The major event cited in the AEMC report was a blackout in South Australia in November 2015, caused by a network fault during repairs to the interconnector to Victoria, and made significantly worse because of how a gas generator responded to frequency and voltage changes.
As the AEMC panel noted, the Torrens B gas generator was expected to reduce output to manage the frequency changes, but did the opposite.
The problem is being blamed on the governor response mechanisms for such plants, an issue raised by numerous analysts and which may be widespread across the country. It adds to concern about the reliability of gas and coal generators that are failing in the heat and at critical junctures in the market.
It might make you wonder why the AEMC and apparently the S.A. government is appearing to put all its eggs in the basket of gas generators, as it appears to have done by insisting only something called “real inertia”, delivered by large spinning turbines, should qualify for its proposed energy security target, at the expense of battery storage.
The draft proposal has stunned the industry. As a report from the CEC highlighted last week, the delivery of inertia can take multiple forms. Citing the same incident in South Australia in November, 2015, Tom Butler wrote:
“Those who advocate for the status quo because of the inertia provided by synchronous generators should be aware that these technologies are far from perfect.
“For example, they can become unstable at low power output. And there is simply no information available on how effectively these generators can respond to fast rates of change of frequency if they started operating before 2007.”

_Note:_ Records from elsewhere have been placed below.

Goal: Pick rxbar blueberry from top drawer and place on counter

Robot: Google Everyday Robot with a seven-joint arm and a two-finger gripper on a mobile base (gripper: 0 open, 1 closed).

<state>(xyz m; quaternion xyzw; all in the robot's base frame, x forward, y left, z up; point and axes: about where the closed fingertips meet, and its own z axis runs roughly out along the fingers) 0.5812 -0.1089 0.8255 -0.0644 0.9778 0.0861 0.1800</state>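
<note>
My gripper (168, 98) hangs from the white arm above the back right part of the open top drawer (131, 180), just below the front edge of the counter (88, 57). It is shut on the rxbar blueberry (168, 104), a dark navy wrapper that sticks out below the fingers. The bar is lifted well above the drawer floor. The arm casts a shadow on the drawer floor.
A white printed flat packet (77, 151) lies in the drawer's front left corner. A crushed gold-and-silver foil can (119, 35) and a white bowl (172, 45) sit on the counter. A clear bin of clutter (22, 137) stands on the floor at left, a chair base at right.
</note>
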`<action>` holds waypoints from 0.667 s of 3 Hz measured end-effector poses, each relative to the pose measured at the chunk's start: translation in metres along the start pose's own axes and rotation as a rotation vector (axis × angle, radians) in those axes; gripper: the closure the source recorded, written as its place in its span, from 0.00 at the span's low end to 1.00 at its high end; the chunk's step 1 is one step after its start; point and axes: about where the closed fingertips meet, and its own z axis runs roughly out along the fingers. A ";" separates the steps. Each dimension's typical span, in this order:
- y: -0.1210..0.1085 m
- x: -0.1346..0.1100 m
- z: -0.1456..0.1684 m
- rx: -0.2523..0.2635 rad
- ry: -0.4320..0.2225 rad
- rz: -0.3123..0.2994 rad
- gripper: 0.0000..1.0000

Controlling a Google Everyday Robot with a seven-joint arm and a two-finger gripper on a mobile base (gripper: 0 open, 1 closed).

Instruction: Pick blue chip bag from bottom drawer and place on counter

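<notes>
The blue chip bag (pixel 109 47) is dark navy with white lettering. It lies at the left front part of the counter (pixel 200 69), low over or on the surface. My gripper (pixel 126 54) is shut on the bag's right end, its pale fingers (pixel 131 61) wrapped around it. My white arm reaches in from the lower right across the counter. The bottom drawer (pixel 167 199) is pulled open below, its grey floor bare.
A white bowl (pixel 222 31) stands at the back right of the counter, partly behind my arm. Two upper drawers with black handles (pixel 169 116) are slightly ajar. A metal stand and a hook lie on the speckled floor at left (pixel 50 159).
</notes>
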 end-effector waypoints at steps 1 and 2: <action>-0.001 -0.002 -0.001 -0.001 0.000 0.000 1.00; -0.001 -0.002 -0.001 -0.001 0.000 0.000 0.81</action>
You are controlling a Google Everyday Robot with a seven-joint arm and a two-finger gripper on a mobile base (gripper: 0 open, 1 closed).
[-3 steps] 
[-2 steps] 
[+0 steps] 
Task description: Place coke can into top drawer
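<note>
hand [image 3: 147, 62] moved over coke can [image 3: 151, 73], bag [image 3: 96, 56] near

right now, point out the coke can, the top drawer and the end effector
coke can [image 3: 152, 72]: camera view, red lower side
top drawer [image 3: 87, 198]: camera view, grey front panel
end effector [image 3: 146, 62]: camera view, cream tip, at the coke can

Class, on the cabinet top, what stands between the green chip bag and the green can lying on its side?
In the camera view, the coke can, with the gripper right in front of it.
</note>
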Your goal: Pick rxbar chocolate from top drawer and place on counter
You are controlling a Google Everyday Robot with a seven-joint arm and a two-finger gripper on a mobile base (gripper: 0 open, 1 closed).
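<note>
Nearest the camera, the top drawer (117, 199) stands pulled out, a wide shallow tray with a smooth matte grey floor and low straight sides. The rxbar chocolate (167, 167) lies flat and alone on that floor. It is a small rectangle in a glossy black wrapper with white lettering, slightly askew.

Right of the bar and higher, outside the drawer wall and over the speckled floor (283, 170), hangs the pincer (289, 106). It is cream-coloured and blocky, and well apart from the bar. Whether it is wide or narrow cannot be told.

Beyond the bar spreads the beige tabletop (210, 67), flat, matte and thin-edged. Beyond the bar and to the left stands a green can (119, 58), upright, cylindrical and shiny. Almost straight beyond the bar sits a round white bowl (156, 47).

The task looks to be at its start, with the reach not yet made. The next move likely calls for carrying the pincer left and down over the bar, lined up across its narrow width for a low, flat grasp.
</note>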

It reminds you of the transition from horse and cart to the automobile. For a while, all cars were required to have a human walk in front of them, waving a red flag, until someone woke up to the folly of the idea.
The hope is that the Finkel Review – due in just over two weeks – might convince more people that we can do without the waving of red flags. The change is upon us and it’s all OK. We just need our regulators and our politicians to catch up.